Background: Experimental and clinical studies have shown that Tao-Hong-Si-Wu decoction (THSWD) improved neurological deficits resulting from Middle Cerebral Artery Occlusion (MCAO). However, the mechanisms of action of THSWD in MCAO have not been characterized. In this study, the mRNA transcriptome was used to study various therapeutic targets of THSWD.

Methods: RNA-seq was used to identify differentially expressed genes (DEGs). MCAO-induced up-regulated genes (MCAO vs. control) and THSWD-induced down-regulated genes (compared to MCAO) were identified. Intersection genes were defined as up-regulated differentially expression genes (up-DEGs) identified as MCAO-induced gene expression that were reversed by THSWD. Genes down-regulated by MCAO and up-regulated by THSWD were grouped as another series of intersections. Biological functions and signaling pathways were determined by gene ontology (GO) and Kyoto encyclopedia of genes and genomes (KEGG) pathway analyses. In addition, several identified genes were validated by RT-qPCR.
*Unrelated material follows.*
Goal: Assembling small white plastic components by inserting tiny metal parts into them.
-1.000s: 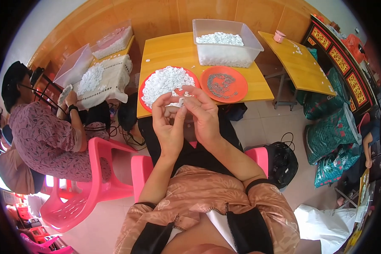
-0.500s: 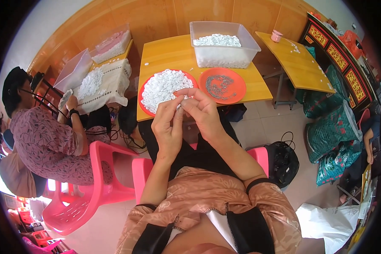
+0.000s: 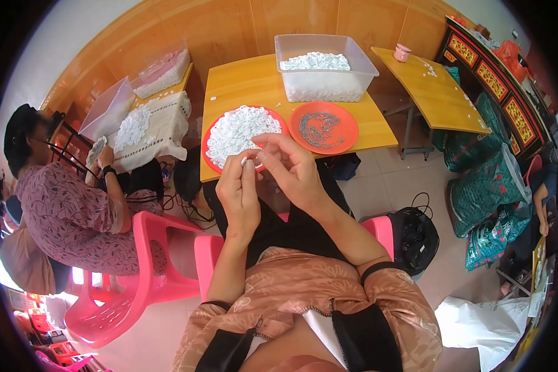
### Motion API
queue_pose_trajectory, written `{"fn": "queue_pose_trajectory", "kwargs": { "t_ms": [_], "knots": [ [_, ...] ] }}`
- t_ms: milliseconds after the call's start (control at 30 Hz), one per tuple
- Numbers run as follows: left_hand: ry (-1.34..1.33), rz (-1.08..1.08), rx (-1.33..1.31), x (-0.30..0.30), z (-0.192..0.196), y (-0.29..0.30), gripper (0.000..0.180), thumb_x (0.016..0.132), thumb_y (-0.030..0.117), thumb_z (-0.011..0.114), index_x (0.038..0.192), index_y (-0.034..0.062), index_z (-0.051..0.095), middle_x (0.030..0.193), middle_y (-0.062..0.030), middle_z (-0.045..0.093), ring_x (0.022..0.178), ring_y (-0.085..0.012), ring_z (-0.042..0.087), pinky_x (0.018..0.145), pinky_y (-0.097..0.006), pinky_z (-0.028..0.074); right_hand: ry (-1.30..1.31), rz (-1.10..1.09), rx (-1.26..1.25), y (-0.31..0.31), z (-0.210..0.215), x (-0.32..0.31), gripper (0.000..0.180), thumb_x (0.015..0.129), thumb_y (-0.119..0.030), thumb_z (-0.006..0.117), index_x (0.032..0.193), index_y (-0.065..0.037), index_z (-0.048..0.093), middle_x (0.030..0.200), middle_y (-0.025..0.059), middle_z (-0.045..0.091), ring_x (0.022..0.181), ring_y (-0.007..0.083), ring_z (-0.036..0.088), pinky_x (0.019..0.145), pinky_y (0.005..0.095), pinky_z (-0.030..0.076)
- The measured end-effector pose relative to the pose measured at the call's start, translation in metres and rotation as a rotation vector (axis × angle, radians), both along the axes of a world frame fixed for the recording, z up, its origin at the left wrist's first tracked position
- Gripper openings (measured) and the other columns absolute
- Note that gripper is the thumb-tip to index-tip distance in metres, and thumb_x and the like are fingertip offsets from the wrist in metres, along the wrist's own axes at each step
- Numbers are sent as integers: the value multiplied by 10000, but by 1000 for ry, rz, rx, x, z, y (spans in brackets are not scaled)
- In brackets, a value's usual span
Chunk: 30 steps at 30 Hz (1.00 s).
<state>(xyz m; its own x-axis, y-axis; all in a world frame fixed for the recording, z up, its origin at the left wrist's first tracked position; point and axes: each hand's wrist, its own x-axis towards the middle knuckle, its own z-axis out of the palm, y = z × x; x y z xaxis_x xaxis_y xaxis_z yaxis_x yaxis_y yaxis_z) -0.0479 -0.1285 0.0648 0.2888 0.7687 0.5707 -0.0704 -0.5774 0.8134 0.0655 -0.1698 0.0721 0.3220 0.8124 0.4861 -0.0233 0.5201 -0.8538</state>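
My left hand (image 3: 240, 189) is closed in a pinch, its thumb and forefinger pressed on a small white piece (image 3: 245, 160) that shows at the fingertips. Close beside it on the right, my right hand (image 3: 292, 170) has its thumb and fingers apart, and I see nothing between them. Both hands hover in front of the table's near edge. Just beyond them is a red round tray (image 3: 207, 162) heaped with small white ring-like plastic pieces (image 3: 239, 131). To its right lies an orange-red plate (image 3: 347, 127) with many thin grey metal bits (image 3: 319, 129) on it.
A clear plastic bin (image 3: 328, 93) of white pieces stands at the table's (image 3: 239, 77) back. At left, a person (image 3: 80, 204) sits on a pink chair (image 3: 146, 273) by a cloth-covered table. A side table (image 3: 434, 87), green sacks (image 3: 487, 186) and a black bag (image 3: 415, 239) are to the right.
My right hand has drawn its fingers apart from the left hand's fingertips. The left hand has shifted slightly left and still pinches the white piece.
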Motion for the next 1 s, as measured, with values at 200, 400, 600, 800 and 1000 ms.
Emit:
{"fn": "queue_pose_trajectory", "kwargs": {
  "t_ms": [200,400,600,800,1000],
  "knots": [
    [131,7,24,-5,0,3,184,939,120,460,946,-26,572,730,-88,550,604,-152,535,574,-266,427,-306,-161,42,-4,7,3,138,823,-64,632,952,-16,645,755,45,552,575,78,492,533,208,396],
    [154,-55,5,-4,4,-2,188,942,130,464,936,-24,571,698,-77,551,599,-144,533,558,-275,423,-426,-129,31,-8,11,11,121,835,-40,625,948,-5,649,829,48,569,667,80,561,587,201,445],
    [145,-125,-34,-7,0,0,182,927,111,494,1020,-14,586,712,-63,558,609,-109,517,561,-253,415,-403,-162,-8,-15,21,5,94,822,-54,633,898,2,627,795,45,564,628,82,523,556,214,409],
    [103,-29,-25,-4,9,-9,307,881,18,541,1188,12,564,752,-23,575,646,-72,501,610,-219,427,-487,-206,32,-10,13,11,73,833,-51,604,871,9,584,785,49,561,596,85,533,533,209,411],
    [42,-122,-90,-6,11,-12,302,895,28,539,1196,9,568,848,-47,622,681,-67,529,635,-206,447,-395,-150,-24,-11,11,12,74,852,-51,585,872,19,569,771,30,566,617,62,576,527,201,433]
  ]
}}
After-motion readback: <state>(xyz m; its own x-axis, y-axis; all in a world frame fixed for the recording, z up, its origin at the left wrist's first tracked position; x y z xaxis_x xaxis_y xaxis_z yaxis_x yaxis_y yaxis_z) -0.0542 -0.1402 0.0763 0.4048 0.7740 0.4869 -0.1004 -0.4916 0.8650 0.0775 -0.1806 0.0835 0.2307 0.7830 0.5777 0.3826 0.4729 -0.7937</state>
Results: A total of 339 DEGs were filtered based on the 2 series (MCAO vs. control and MCAO vs. THSWD), and were represented by genes involved in cell cycle (rno04110), ECM–receptor interaction (rno04512), complement and coagulation cascades (rno04610), focal adhesion (rno04510), hematopoietic cell lineage (rno04640), neuroactive ligand–receptor interaction (rno04080), cocaine addiction (rno05030), amphetamine addiction (rno05031), nicotine addiction (rno05033), fat digestion and absorption (rno04975), glycerophospholipid metabolism (rno00564), and others. The protein–protein interaction (PPI) network consisted of 202 nodes and 1,700 connections, and identified two main modules by MOCDE.

Conclusion: Cell cycle (rno04110), ECM–receptor interaction (rno04512), complement and coagulation cascades (rno04610), focal adhesion (rno04510), hematopoietic cell lineage (rno04640), and neuroactive ligand–receptor interactions (rno04080) are potential therapeutic targets of THSWD in MCAO. This study provided a theoretical basis for THSWD prevention of neurological deficits resulting from intracerebral hemorrhage.

Introduction

Traditional Chinese medicinal (TCM) herbs have been widely used in China and other Asian countries to combat various diseases for thousands of years. It is extremely important to elucidate the molecular mechanisms of TCM using modern advanced technologies (Efferth et al., 2007; Terrano et al., 2010; Youns et al., 2010). Fortunately, high throughput sequencing-based transcriptome analysis provides an approach for rapidly distinguishing altered mRNAs following drug treatment and thus contributes to understanding and interpretation of mechanisms of action of TCM (Liu and Guo, 2011; Suo et al., 2016). Combination therapy with individual herbs to form specific formulas (Babhulkar, 2009) has been used in TCM for approximately 2,500 years with the goal of increasing therapeutic efficacy and reducing adverse effects (Wang et al., 2008). Wang et al. (2017) used RNA-SEQ to study the pharmacological mechanism of Orexin-A in the treatment of stroke. RNA-seq technique was used to study the expression of transcriptome in rat stroke model treated with Mongolian medicine Eerdun Wurile by Gaowa et al. (2018). Tao-Hong-Si-Wu decoction (THSWD), a formula of TCM herbs, has been used to prevent and treat cerebrovascular diseases in clinical practice in China. This formula contains six commonly used herbs, including Semen prunus (Taoren in Chinese, TR), Flos carthami (Honghua in Chinese, HH), Rehmanniae Radix Praeparata (Shudi in Chinese, SD), Radix Angelicae sinensis (Danggui in Chinese, DG), Paeonia lactiflora (Baishao in Chinese, BS), and Rhizoma ligustici Chuanxiong (Chuanxiong in Chinese, CX) (Yeh et al., 2007). In previous studies, THSWD protected against cerebral ischemia through PI3K/AKT and Nrf2 signaling pathways (Han et al., 2015). Another study showed that THSWD could regulate angiogenesis and exert neuroprotective activity against cerebral ischemia-reperfusion injury.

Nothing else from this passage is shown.